Actualmente, la penalización del aborto sigue vigente en Veracruz (después de que la Suprema Corte rechazara el proyecto para despenalizarlo el pasado 29 de julio), con algunas excepciones causales que autorizan la interrupción del embarazo en casos de violación; sin embargo, este rubro también resulta bastante cuestionable al comparar cifras, puesto que desde el 2012 al 2017 sólo se tiene el registro de cuatro interrupciones legales por violación, aunque los reportes del Sistema Nacional de Seguridad Pública hayan reportado 351 denuncias de agresión sexual tan sólo durante el 2018.
La conclusión resulta clara e incuestionable, si el estado se ha visto incapaz de hacer frente a los problemas de violencia de género y seguridad, y tampoco tiene los medios para garantizar el acceso a una educación sexual y a servicios de salud de calidad, no tiene argumentos para obligar a las mujeres a enfrentar un embarazo, sea cual sea la circunstancia.

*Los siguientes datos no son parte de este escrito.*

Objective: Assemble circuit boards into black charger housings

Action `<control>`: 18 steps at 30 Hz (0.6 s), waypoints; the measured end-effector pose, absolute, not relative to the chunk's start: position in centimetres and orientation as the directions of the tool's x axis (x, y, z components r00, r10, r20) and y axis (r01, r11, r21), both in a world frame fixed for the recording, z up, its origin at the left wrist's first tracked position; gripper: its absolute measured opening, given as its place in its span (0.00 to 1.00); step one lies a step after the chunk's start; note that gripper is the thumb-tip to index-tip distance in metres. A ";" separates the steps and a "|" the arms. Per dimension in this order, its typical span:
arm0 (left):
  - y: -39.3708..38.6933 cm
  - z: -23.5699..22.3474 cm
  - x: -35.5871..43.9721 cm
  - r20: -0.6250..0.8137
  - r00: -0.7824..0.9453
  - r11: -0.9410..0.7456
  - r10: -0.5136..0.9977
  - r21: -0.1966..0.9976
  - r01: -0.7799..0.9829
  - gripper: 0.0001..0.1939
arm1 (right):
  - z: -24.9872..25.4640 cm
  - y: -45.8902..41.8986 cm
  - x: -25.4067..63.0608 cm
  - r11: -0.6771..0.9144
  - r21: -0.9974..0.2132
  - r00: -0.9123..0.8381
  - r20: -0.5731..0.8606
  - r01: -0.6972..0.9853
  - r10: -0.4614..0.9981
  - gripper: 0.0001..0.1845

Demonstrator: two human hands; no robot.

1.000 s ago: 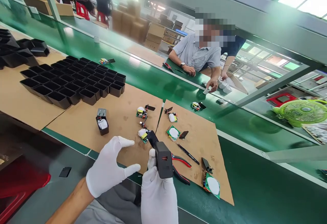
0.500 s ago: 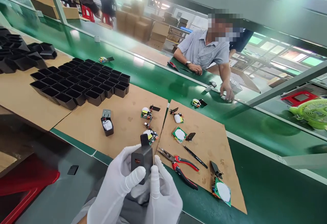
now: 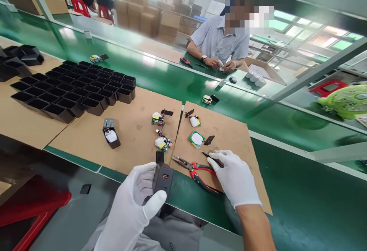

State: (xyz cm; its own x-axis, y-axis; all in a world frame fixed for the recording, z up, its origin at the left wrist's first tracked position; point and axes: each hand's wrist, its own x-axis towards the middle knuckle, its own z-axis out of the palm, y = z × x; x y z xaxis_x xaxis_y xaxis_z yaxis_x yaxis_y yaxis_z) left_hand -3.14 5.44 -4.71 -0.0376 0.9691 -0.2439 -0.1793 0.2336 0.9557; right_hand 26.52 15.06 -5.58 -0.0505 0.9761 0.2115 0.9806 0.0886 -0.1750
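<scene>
In the head view my left hand point(image 3: 140, 201), in a white glove, holds a black plastic charger case point(image 3: 164, 180) upright, with a slot in its face and a black flap at its top. My gloved right hand point(image 3: 233, 172) closes its fingers on black tweezers point(image 3: 204, 153) lying on the cardboard, tips pointing left. Just left of that hand lie pliers point(image 3: 191, 167) with red and black handles, jaws slightly apart. Beyond them sit a green circuit board point(image 3: 197, 139) with a white pad and another circuit board point(image 3: 163, 144) with parts on it.
Many black cases point(image 3: 77, 86) stand in rows at left. One case point(image 3: 111, 136) holding a board stands alone. More boards point(image 3: 194, 120) lie on the cardboard point(image 3: 137, 128), and one point(image 3: 208, 99) on the green belt. A co-worker point(image 3: 222, 39) sits across; a green fan point(image 3: 346, 100) is at right.
My right hand has let go of the case and moved right onto the tweezers. The left hand keeps the case, now turned slightly. The co-worker's hands have come together. The view has shifted.
</scene>
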 end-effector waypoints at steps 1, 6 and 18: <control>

La lucha por lograr un estado laico, en el que las normas morales de la iglesia no entren en el juego político, resulta indispensable para no seguir dando pasos en falso a la hora de legislar por el bienestar social.
Pareciera que lo que tenemos enfrente no es más que una nueva forma de inquisición, menos radical, pero no por ello más aceptable. “El movimiento feminista en Latinoamérica tiene ante sí una problemática muy difícil de erradicar los discursos moralistas de los que se ha valido la Iglesia durante siglos para legitimar su poder patriarcal prevalecen aún en nuestros días”, concluyó Regina Tamés para una entrevista en El País.
No basta con el reconocimiento de la problemática, se necesita comenzar a reconstruir el pensamiento religioso, colonizador y patriarcal; se necesita cuestionar las prácticas e ideologías impuestas a la sociedad latinoamericana, que resulta ser la más creyente en el mundo (en promedio, más 70% de la población perteneciente a alguna religión), e iniciar la construcción de una en donde las lagunas jurídicas no permitan que ciertas instituciones inyecten el sacro sentimiento de amor por la vida y conviertan las preferencias eclesiásticas con tintes moralistas en normas legales.
Las mujeres seguirán abortando, sea legal o no. La discusión aquí es ¿cuántas de ellas arriesgarán su vida recurriendo a la clandestinidad?